*How to complete this task*
Give back the material word for word, every line included.

------ Information provided ------

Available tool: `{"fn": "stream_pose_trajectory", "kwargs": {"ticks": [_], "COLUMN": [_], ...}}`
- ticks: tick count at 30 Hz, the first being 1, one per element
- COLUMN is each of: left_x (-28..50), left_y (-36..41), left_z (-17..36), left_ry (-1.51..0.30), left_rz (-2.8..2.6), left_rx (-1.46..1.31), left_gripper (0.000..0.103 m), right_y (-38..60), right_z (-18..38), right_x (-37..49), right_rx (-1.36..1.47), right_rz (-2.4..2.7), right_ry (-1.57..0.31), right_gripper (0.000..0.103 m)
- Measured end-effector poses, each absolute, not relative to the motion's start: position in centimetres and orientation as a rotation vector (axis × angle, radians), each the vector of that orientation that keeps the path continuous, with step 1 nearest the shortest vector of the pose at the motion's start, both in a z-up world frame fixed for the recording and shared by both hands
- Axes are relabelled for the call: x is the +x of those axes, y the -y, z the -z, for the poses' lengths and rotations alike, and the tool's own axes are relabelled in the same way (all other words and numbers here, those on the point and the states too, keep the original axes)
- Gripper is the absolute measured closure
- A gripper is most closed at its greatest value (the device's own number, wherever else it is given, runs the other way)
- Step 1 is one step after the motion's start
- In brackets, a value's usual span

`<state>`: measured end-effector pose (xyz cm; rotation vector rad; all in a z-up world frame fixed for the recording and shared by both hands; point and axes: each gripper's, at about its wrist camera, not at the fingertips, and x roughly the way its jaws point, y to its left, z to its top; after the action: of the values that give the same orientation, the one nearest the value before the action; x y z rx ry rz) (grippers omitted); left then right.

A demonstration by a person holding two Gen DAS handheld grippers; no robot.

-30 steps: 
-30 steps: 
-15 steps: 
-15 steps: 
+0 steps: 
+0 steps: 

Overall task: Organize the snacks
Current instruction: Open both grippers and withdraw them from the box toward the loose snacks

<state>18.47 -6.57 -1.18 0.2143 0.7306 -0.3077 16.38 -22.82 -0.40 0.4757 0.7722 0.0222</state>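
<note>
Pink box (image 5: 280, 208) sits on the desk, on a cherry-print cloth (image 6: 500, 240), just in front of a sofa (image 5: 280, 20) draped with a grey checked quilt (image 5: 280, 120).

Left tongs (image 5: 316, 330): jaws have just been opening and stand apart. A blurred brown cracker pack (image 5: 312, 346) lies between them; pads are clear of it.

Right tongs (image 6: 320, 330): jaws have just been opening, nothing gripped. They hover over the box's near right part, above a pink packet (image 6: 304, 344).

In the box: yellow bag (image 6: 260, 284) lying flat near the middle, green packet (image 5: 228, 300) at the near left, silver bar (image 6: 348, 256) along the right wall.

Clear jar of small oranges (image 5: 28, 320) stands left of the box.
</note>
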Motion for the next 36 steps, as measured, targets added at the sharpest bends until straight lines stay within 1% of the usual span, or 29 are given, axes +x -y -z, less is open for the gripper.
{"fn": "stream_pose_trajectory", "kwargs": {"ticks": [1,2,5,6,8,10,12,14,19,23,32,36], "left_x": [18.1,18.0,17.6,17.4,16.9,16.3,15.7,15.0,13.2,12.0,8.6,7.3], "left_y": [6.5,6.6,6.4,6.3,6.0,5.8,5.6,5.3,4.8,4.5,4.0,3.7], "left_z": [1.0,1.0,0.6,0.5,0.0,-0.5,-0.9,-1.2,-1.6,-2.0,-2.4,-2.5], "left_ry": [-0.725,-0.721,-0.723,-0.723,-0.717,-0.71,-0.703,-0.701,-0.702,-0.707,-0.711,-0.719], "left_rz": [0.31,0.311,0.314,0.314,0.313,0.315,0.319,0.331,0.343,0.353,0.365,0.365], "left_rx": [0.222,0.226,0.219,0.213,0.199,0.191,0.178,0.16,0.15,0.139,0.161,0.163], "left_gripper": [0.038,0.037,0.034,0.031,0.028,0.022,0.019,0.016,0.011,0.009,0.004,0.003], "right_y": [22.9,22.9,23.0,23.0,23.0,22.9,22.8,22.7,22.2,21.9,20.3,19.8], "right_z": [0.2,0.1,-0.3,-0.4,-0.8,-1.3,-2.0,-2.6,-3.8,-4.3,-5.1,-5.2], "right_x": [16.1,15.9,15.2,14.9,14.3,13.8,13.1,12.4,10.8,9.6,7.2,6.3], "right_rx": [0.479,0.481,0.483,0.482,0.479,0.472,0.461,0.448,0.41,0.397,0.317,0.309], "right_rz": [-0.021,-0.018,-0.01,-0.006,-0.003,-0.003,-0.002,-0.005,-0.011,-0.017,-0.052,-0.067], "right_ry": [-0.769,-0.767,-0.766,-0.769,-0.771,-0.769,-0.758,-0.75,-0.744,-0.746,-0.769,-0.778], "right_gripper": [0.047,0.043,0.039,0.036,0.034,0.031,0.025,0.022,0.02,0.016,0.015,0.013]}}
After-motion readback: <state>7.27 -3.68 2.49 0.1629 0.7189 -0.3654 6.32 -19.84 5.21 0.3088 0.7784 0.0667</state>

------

*Solution for this task*
Available tool: `{"fn": "stream_pose_trajectory", "kwargs": {"ticks": [_], "COLUMN": [_], ...}}`
- ticks: tick count at 30 Hz, the first being 1, one per element
- COLUMN is each of: left_x (-28..50), left_y (-36..41), left_z (-17..36), left_ry (-1.51..0.30), left_rz (-2.8..2.6), left_rx (-1.46..1.31), left_gripper (0.000..0.103 m), right_y (-38..60), right_z (-18..38), right_x (-37..49), right_rx (-1.36..1.47), right_rz (-2.4..2.7), right_ry (-1.57..0.31), right_gripper (0.000..0.103 m)
- Measured end-effector poses, each absolute, not relative to the motion's start: position in centimetres and orientation as a rotation vector (axis × angle, radians), each the vector of that orientation that keeps the path continuous, with step 1 nearest the shortest vector of the pose at the motion's start, both in a z-up world frame fixed for the recording and shared by both hands
- Axes are relabelled for the call: x is the +x of those axes, y the -y, z the -z, for the poses' lengths and rotations alike, and the tool's own axes are relabelled in the same way (all other words and numbers here, those on the point and the states too, keep the original axes)
- Gripper is the absolute measured closure
- A gripper is most closed at its greatest value (the device's own number, wherever else it is given, runs the other way)
- Step 1 is one step after the motion's start
- In brackets, a value's usual span

`<state>`: measured end-effector pose (xyz cm; rotation vector rad; all in a z-up world frame fixed for the recording and shared by both hands; point and axes: each gripper's, at about its wrist camera, not at the fingertips, and x roughly the way its jaws point, y to its left, z to its top; after the action: of the values that give the same orientation, the one nearest the value before the action; x y z rx ry rz) (grippers omitted); left then right.

A demonstration by a person holding two Gen DAS handheld grippers; no robot.

-30 steps: 
-30 steps: 
-15 steps: 
-15 steps: 
+0 steps: 
+0 steps: 

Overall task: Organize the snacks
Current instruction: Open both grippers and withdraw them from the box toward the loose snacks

<state>18.47 -6.57 -1.18 0.2143 0.7306 -0.3077 16.38 -22.82 -0.40 0.4757 0.7722 0.0222</state>
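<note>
Pink box (image 5: 280, 208) sits on the desk, on a cherry-print cloth (image 6: 500, 240), just in front of a sofa (image 5: 280, 20) draped with a grey checked quilt (image 5: 280, 120).

Left tongs (image 5: 316, 330): jaws have just been opening and stand apart. A blurred brown cracker pack (image 5: 312, 346) lies between them; pads are clear of it.

Right tongs (image 6: 320, 330): jaws have just been opening, nothing gripped. They hover over the box's near right part, above a pink packet (image 6: 304, 344).

In the box: yellow bag (image 6: 260, 284) lying flat near the middle, green packet (image 5: 228, 300) at the near left, silver bar (image 6: 348, 256) along the right wall.

Clear jar of small oranges (image 5: 28, 320) stands left of the box.
</note>
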Motion for the next 36 steps, as measured, targets added at the sharpest bends until straight lines stay within 1% of the usual span, or 29 are given, axes +x -y -z, less is open for the gripper.
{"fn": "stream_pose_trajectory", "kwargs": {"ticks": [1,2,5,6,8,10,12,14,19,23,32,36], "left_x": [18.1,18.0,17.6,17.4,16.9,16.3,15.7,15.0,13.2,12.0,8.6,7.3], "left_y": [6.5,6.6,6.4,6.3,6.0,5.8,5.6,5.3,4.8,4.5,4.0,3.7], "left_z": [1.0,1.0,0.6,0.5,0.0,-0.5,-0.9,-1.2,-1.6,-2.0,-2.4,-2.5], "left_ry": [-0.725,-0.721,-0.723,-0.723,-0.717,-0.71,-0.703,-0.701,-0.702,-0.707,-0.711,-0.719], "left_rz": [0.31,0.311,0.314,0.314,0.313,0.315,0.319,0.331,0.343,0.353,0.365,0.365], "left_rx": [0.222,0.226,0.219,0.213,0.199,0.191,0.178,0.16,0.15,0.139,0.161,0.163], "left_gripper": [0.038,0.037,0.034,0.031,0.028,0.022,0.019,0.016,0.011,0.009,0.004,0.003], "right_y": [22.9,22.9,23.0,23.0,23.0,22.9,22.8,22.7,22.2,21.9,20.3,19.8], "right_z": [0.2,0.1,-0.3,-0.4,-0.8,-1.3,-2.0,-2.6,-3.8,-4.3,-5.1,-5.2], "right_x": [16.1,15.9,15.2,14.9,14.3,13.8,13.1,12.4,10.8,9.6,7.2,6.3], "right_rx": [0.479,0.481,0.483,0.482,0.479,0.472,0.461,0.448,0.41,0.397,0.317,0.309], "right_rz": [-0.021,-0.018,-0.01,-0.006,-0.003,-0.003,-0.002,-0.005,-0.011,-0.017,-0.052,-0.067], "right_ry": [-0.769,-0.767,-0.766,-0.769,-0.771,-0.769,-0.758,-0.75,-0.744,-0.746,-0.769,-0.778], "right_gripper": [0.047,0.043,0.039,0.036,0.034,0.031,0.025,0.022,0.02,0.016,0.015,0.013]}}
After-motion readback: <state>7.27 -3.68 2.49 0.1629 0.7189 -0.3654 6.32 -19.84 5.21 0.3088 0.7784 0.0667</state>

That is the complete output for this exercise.